报告内容安排如下:
1、刘远超
摘要:关键词和文本摘要一样,都是提高信息获取效率的重要途径。关键词自动抽取的研究对于文本分类/聚类以及信息检索等领域也具有重要价值。关键词短语(keyphrase)比关键词(keyword)信息量更加丰富,更能够体现原文的主题。然而目前的问题是关键词短语的标引缺乏统一的规则指导,通过ngram和chunk抽取等方式获取的短语和关键词短语的构成规律也存在不同。利用粗集理论在数据泛化和知识约简方面的优势,对关键词短语的构成规律进行了挖掘,从而获得了中文关键词短语的一般构成规则。挖掘出的规则可以用于自动关键词抽取,也可以对手工关键词标引进行指导。关键词抽取系统通过将关键词短语构成规则与关键词的重要性评价相结合来进行中文文本关键词短语的自动抽取,取得了比较理想的结果。
2、刘桃报告
题目:Domain-Specific Term Extraction and its application in Text Classification
摘要:A statistical method is proposed for domain-specific term extraction from domain comparative corpora. It takes both distribution of a word among domains and distribution of it within a domain into account.
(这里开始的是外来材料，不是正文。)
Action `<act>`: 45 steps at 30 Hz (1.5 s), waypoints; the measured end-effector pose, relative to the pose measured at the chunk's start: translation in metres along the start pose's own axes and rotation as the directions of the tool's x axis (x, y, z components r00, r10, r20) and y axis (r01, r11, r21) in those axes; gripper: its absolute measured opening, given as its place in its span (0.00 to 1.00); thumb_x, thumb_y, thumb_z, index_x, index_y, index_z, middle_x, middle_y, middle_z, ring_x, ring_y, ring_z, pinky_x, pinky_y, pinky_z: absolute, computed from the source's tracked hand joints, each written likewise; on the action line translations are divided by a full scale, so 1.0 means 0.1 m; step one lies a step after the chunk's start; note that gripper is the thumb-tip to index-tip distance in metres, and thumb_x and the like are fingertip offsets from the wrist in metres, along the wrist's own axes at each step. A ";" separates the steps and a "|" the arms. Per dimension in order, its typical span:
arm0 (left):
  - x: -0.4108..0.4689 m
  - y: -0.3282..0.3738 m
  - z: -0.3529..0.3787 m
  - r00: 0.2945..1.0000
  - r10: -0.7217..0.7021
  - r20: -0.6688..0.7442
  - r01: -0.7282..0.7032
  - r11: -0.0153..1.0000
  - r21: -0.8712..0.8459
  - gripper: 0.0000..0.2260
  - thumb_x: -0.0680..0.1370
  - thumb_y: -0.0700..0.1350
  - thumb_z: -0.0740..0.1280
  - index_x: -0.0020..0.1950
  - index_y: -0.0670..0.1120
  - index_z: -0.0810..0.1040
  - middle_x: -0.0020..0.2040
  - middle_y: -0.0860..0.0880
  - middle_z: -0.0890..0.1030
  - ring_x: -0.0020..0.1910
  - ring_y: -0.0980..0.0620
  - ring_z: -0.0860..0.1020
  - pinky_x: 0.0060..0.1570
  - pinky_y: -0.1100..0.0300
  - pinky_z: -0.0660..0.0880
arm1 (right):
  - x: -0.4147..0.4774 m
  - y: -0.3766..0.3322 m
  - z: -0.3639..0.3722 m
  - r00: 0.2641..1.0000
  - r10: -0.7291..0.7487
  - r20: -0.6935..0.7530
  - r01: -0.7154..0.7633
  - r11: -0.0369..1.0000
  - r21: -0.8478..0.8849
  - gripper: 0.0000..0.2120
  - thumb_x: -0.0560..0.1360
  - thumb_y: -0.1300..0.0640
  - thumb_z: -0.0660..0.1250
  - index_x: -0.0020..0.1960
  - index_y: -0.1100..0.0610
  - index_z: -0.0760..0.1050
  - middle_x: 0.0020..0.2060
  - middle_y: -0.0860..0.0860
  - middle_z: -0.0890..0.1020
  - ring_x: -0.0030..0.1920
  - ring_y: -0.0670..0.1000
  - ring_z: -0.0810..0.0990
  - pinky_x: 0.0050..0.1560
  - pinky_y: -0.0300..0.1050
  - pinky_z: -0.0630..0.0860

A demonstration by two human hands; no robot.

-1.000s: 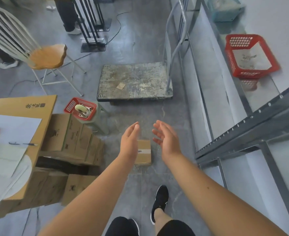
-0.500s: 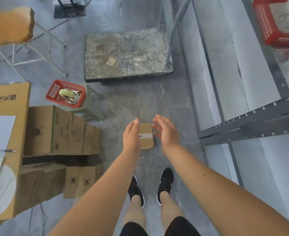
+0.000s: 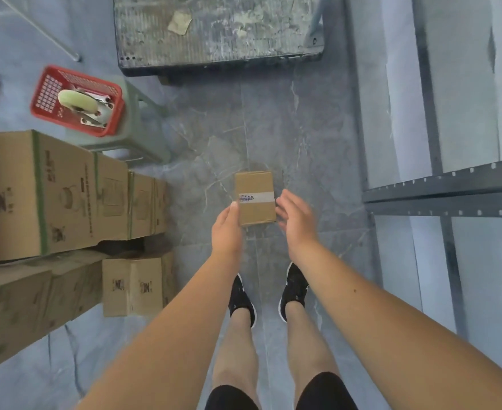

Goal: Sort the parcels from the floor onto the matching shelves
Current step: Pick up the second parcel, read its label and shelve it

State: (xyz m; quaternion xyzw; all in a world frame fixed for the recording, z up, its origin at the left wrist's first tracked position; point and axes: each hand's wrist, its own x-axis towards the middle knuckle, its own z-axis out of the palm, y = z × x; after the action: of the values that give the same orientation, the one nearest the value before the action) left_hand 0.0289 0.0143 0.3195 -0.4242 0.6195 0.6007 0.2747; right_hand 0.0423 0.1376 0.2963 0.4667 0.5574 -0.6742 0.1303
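The parcel (image 3: 254, 198), a small brown box with a band of tape and a printed label (image 3: 247, 198) across its top, lies flat on the floor (image 3: 309, 128) just ahead of the person's shoes (image 3: 241, 300), between the stacked cartons (image 3: 51, 196) on the left and the shelf rack (image 3: 445, 190) on the right, well short of the platform trolley (image 3: 220, 31); the left hand (image 3: 226, 232) is open with straight fingers, its thumb tip against the box's left edge in this view, though whether it touches cannot be told; the right hand (image 3: 297, 220) is open too, fingers relaxed and a little blurred, just beside the right edge and holding nothing; the step in hand looks to be the pickup, and nothing is gripped yet; to do it well, bring both palms in evenly onto the long side faces so the box does not skid on the smooth tile, curl the fingertips under the lower edges, and lift it level; the box looks light and stiff, so a modest squeeze should serve; keep the label face up, since it likely tells which shelf matches; mind the rack's steel beam when rising to the right.
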 end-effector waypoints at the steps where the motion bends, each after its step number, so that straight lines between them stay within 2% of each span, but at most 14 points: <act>1: 0.10 -0.07 0.02 1.000 -0.016 -0.004 0.016 1.000 -0.007 0.09 0.89 0.50 0.59 0.66 0.50 0.74 0.52 0.59 0.79 0.51 0.60 0.78 0.60 0.58 0.71 | 0.11 0.05 0.00 1.000 0.010 -0.009 -0.010 1.000 -0.001 0.14 0.84 0.53 0.66 0.70 0.50 0.78 0.59 0.46 0.84 0.65 0.51 0.81 0.70 0.52 0.75; 4: 0.40 -0.29 0.07 0.997 -0.072 -0.014 0.071 0.997 -0.032 0.20 0.89 0.53 0.60 0.79 0.47 0.72 0.70 0.51 0.78 0.71 0.51 0.75 0.75 0.51 0.69 | 0.42 0.22 0.02 0.999 0.023 -0.037 -0.024 0.999 -0.027 0.13 0.85 0.54 0.65 0.68 0.50 0.78 0.56 0.42 0.82 0.63 0.50 0.80 0.69 0.52 0.75; 7: 0.74 -0.51 0.12 0.994 -0.100 -0.034 0.099 0.994 -0.040 0.24 0.88 0.54 0.60 0.82 0.45 0.69 0.79 0.47 0.74 0.79 0.48 0.72 0.80 0.48 0.66 | 0.75 0.42 0.03 0.998 0.046 -0.045 -0.049 0.997 -0.058 0.17 0.85 0.52 0.64 0.72 0.52 0.77 0.55 0.40 0.81 0.65 0.50 0.79 0.70 0.52 0.74; 10: 1.06 -0.68 0.17 0.993 -0.110 -0.037 0.109 0.993 -0.037 0.24 0.89 0.53 0.60 0.82 0.44 0.68 0.80 0.46 0.73 0.79 0.47 0.71 0.78 0.50 0.66 | 1.06 0.58 0.07 0.996 0.086 -0.025 -0.088 0.994 -0.072 0.18 0.85 0.50 0.64 0.74 0.52 0.75 0.60 0.45 0.80 0.67 0.50 0.78 0.70 0.51 0.73; 14: 1.56 -0.96 0.21 0.989 -0.140 -0.055 0.140 0.990 0.002 0.23 0.89 0.52 0.60 0.82 0.44 0.69 0.79 0.47 0.74 0.78 0.47 0.72 0.75 0.51 0.67 | 1.54 0.86 0.12 0.989 0.146 -0.008 -0.146 0.985 -0.090 0.19 0.85 0.50 0.64 0.74 0.53 0.75 0.65 0.49 0.80 0.68 0.50 0.77 0.64 0.47 0.70; 18: 2.09 -1.18 0.22 0.987 -0.154 -0.056 0.156 0.987 0.049 0.23 0.88 0.54 0.60 0.81 0.45 0.70 0.80 0.48 0.73 0.79 0.48 0.71 0.76 0.51 0.67 | 2.05 1.18 0.13 0.987 0.160 -0.032 -0.163 0.978 -0.134 0.14 0.85 0.50 0.65 0.69 0.51 0.77 0.59 0.44 0.80 0.65 0.49 0.76 0.63 0.47 0.69; 24: 2.83 -1.39 0.28 0.989 -0.145 -0.031 0.147 0.985 0.091 0.24 0.88 0.56 0.61 0.81 0.47 0.70 0.79 0.48 0.74 0.79 0.48 0.71 0.69 0.55 0.66 | 2.75 1.62 0.19 0.986 0.153 -0.060 -0.161 0.973 -0.165 0.21 0.84 0.51 0.66 0.76 0.56 0.74 0.63 0.49 0.78 0.62 0.48 0.76 0.61 0.46 0.69; 30: 3.42 -1.53 0.38 0.992 -0.107 -0.061 0.114 0.985 0.129 0.23 0.87 0.56 0.62 0.80 0.48 0.72 0.66 0.51 0.76 0.63 0.52 0.73 0.61 0.57 0.66 | 3.24 1.92 0.26 0.992 0.118 -0.037 -0.123 0.972 -0.199 0.30 0.76 0.45 0.71 0.76 0.54 0.75 0.71 0.53 0.80 0.69 0.54 0.79 0.73 0.56 0.75; 33: 3.61 -1.63 0.43 0.995 -0.080 -0.061 0.091 0.975 0.204 0.26 0.87 0.56 0.63 0.83 0.49 0.69 0.78 0.49 0.75 0.72 0.47 0.75 0.69 0.53 0.68 | 3.39 2.04 0.30 0.998 0.065 0.010 -0.059 0.954 -0.293 0.30 0.73 0.44 0.71 0.74 0.50 0.74 0.68 0.48 0.81 0.66 0.52 0.81 0.73 0.60 0.75; 36: 3.72 -1.69 0.53 0.995 -0.076 -0.065 0.088 0.974 0.207 0.29 0.86 0.57 0.63 0.86 0.51 0.63 0.84 0.47 0.68 0.80 0.44 0.70 0.78 0.47 0.67 | 3.50 2.12 0.34 0.995 0.075 0.064 -0.041 0.903 -0.428 0.47 0.69 0.39 0.71 0.85 0.47 0.58 0.75 0.47 0.75 0.72 0.51 0.76 0.75 0.56 0.72; 38: 3.77 -1.69 0.61 0.996 -0.070 -0.050 0.077 0.981 0.176 0.29 0.86 0.56 0.64 0.86 0.50 0.62 0.85 0.47 0.67 0.81 0.44 0.69 0.79 0.48 0.66 | 3.58 2.16 0.35 0.996 0.079 0.051 -0.050 0.899 -0.434 0.53 0.65 0.36 0.72 0.85 0.46 0.54 0.78 0.49 0.73 0.75 0.53 0.74 0.76 0.57 0.71; 40: 3.83 -1.69 0.67 0.999 -0.046 -0.027 0.050 0.981 0.185 0.30 0.86 0.56 0.64 0.86 0.50 0.62 0.85 0.48 0.67 0.81 0.45 0.69 0.79 0.49 0.66 | 3.60 2.13 0.37 0.995 0.089 0.041 -0.063 0.901 -0.430 0.50 0.72 0.40 0.73 0.86 0.47 0.52 0.82 0.50 0.68 0.79 0.54 0.69 0.79 0.56 0.66; 42: 3.91 -1.70 0.71 0.999 -0.034 -0.017 0.037 0.978 0.207 0.31 0.86 0.56 0.65 0.87 0.50 0.60 0.85 0.48 0.66 0.81 0.45 0.68 0.79 0.47 0.66 | 3.63 2.11 0.37 0.995 0.090 0.034 -0.066 0.898 -0.435 0.45 0.79 0.47 0.73 0.87 0.49 0.50 0.83 0.50 0.65 0.81 0.53 0.66 0.78 0.47 0.63; 45: 4.03 -1.68 0.73 0.999 -0.027 -0.036 0.034 0.974 0.224 0.31 0.85 0.58 0.64 0.87 0.51 0.61 0.85 0.49 0.67 0.81 0.44 0.69 0.80 0.45 0.65 | 3.70 2.11 0.37 0.997 0.074 0.030 -0.054 0.903 -0.426 0.45 0.80 0.49 0.73 0.87 0.50 0.49 0.81 0.50 0.68 0.78 0.53 0.69 0.72 0.45 0.66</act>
State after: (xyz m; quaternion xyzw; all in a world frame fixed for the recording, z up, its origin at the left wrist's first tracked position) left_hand -0.0373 0.0205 -0.1182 -0.4096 0.6813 0.5155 0.3199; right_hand -0.0248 0.1605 -0.1258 0.4298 0.6719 -0.5425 0.2635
Normalization step is added into the extraction process to cope with unbalanced corpora. So it characterizes attributes of domain-specific term more precisely and more effectively than previous approaches. Domain-specific terms are applied in text classification as the feature space. Experiments show that it gains better performance than traditional methods for feature selection.
3、陈燕敏
题目:Research of multi-document summarization.
摘要:Introduce a method to generate summaries for a set of documents.